Henry Baldwin is a two-time Southern Collegiate Athletic Conference champion in the high jump, and will be defending his title and helping lead the men’s track and field team to a podium finish at this weekend’s SCAC championships in Seguin, Texas. The men and women’s track teams will be competing on April 27 and 28, both defending third-place finishes at last year’s championship meet.
Ben Hall: Henry, you’ve been called the Conor McGregor of the SCAC, in that you are truly the double champ. Freshman year you took home gold, then repeated your sophomore year. Are you feeling the pressure right now?
Henry Baldwin: Well Ben, my mindset has to be that I win again. I’m seeded No. 1, but the competition this year is better than ever. We’re gonna see a lot of guys hit personal bests, and I can’t let them beat me. We’re gonna put on a show.
BH: Henry, tell me about your greatest failure.
HB: My greatest failure was when I was working as an intern at an advertising office in Chicago, I wrote a commercial for a women’s incontinence brand called Poise. It was about a female marathon runner, and the commercial made it to the creative director of the London office before getting shot down. So that’s my greatest failure.
BH: Can you give us a rundown of what happened in the commercial?
HB: Alright, so look: One in three women over the age of 30 have light bladder leakage. But that’s okay! Let me tell you why. My commercial would star Paula Radcliffe. She got pregnant, had a baby, and months later she won the London Marathon. Do you think she gives a f*** about light bladder leakage? The context there, by the way, is that a lot of people get that after they have a baby. I couldn’t help but be surprised that they put a 20 year-old frat boy on this assignment, but they had faith in me.
BH: Tell me about Cody Hall.
HB: He’s the guy seeded No. 2 behind me in the high jump. Given how well he does in a lot of events, I have to beat him in the HJ—I can’t give him the satisfaction of winning that, too. He’s a hell of a competitor, though.
BH: We have one of the most perfect couple names in all of sports: Benry Haldwin. What do you think that says about us and the chemistry of this J-squad [jumps and javelin crew]?
HB: J-Squad runs deep. Ben, I consider you my teammate—
BH: I would certainly hope so…
HB: —and a friend, and a coach. Coach Ron has to run around to a lot of events, and ultimately it’s the people in the J-Squad, you and Camille and Peter, who are looking after each other and making sure we’re doing everything right.
BH: Can you give me an origin story behind the name of your band, Loafie Breadpath and the Yeasty Boys?
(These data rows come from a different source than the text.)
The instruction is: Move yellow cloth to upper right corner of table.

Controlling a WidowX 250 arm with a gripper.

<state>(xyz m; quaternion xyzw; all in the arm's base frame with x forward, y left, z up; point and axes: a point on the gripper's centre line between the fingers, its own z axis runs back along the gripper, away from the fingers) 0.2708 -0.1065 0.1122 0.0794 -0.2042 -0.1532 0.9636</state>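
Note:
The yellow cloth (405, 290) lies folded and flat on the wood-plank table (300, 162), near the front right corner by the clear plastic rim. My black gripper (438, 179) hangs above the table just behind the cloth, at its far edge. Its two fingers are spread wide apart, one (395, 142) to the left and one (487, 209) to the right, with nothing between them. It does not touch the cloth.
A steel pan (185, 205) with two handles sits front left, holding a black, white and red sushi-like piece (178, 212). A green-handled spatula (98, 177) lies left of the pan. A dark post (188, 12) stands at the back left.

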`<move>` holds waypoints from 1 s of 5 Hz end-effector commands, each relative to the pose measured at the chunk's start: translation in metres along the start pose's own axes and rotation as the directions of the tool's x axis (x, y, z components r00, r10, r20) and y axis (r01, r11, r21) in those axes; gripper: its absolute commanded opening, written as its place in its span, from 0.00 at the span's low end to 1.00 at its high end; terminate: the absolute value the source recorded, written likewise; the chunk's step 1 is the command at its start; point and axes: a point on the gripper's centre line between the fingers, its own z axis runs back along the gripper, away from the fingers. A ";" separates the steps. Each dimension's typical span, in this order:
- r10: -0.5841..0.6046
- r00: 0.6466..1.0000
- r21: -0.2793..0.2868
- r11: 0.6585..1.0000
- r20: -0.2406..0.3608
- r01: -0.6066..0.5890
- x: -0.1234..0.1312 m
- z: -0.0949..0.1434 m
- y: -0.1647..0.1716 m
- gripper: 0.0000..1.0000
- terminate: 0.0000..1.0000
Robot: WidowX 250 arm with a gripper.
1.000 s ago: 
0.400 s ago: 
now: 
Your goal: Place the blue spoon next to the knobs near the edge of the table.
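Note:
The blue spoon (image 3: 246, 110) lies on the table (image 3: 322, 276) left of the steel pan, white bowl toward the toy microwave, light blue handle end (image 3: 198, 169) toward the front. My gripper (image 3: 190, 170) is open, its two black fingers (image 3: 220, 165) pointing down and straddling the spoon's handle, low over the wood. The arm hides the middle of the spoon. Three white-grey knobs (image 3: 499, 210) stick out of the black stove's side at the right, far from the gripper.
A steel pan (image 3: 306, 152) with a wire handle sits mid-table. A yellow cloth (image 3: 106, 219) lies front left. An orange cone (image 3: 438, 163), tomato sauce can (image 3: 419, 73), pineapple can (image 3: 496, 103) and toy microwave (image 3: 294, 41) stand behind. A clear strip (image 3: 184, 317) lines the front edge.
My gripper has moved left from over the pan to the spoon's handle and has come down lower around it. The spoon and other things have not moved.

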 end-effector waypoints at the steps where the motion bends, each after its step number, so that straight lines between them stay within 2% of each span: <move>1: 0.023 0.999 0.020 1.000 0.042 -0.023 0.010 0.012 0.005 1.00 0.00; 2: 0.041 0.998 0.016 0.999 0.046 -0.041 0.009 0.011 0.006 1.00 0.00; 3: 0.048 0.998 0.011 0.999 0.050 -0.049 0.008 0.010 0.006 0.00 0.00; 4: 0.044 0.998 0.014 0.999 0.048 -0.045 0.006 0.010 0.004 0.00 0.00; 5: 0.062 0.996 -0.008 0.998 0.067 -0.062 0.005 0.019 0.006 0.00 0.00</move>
HB: Well, the band started without a name when, at conference my freshman year, I was playing the harmonica and teammate Ethan Holland heard me and said, “Hey, I play guitar, we should jam sometime.” Loafy Breadpath is a pun on Sophie Redpath, our singer. Sophie actually came to our band later than the rest of us—we had a different singer who left us a week before our first-ever performance. We were planning on blowing up the Sigma Chi house, but all of the sudden we had no singer. Sophie’s always been one of my best friends at school, and I knew she sang a little bit, and we have similar taste in music. So the band plays bangers only, and I knew she’d want to sing them. And so she joined on, we rocked the house, the band was formed. The name comes from us having tried forever to come up with a “real” name, so we made bread puns on all our names and Sophie’s worked the best, so we went with that and added on the Yeasty Boys.
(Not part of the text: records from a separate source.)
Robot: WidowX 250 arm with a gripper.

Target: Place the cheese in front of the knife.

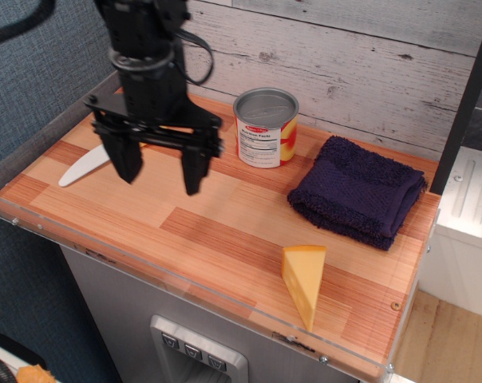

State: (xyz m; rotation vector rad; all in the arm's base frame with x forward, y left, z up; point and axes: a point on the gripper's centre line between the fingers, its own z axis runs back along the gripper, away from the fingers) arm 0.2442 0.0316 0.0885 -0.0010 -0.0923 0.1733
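Note:
The cheese (304,281), a yellow-orange wedge, lies near the front right edge of the wooden table. The knife (81,167) lies at the left; only its white blade shows, the yellow handle is hidden behind my gripper. My gripper (160,174) is black, hangs above the table's left middle with its two fingers wide apart and nothing between them. It is far left of the cheese and just right of the knife blade.
A tin can (265,128) stands at the back middle. A folded dark blue towel (357,191) lies at the right. A clear plastic rim (145,275) runs along the table's front edge. A dark post stands at the back left.

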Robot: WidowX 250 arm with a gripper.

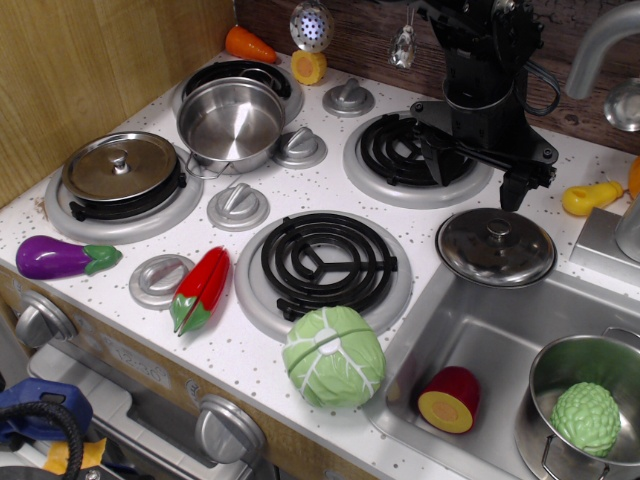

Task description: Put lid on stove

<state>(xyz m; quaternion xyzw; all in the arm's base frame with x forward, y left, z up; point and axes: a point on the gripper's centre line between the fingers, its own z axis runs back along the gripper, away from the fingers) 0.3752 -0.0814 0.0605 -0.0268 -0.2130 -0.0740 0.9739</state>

BH: You have a bit of an eclectic pre-competition playlist. Tell me about that.
HB: I listen to exclusively Daft Punk.
BH: What about “Get Lucky” and “Around the World” gets you fired up and in the right headspace to compete?
HB: Well, it’s really just trial and error. I tried very angry music because that’s what I listened to before basketball games, but I found it made me jittery. And as you know, you have to be level-headed coming in, so I can’t listen to anything too angry. So that rules out a lot of rap, and stuff that makes me wanna dance just gets me in the right zone to jump over things.
BH: Who are role models of yours in and out of the sport of high jump?
HB: Well, obviously the great [Qatari high jumper] Mutaz Essa Barshim. He does everything perfectly, and I wish him the best to break the world record soon, which has stood for 25 years. Outside the sport, as a Chicagoan I love Derrick Rose to a fault. He was incredible, put the team on his back, played for his city. He’s suffered so many injuries, but he keeps going out there and plays his heart out, in spite of the critics. And one more, I look up to Katie Sanford, who was an absolute boss for our school in the long-distance events; went to nationals, hit the podium, one day I want to do the same thing.
Defend that title and jump high this weekend, Baldwin!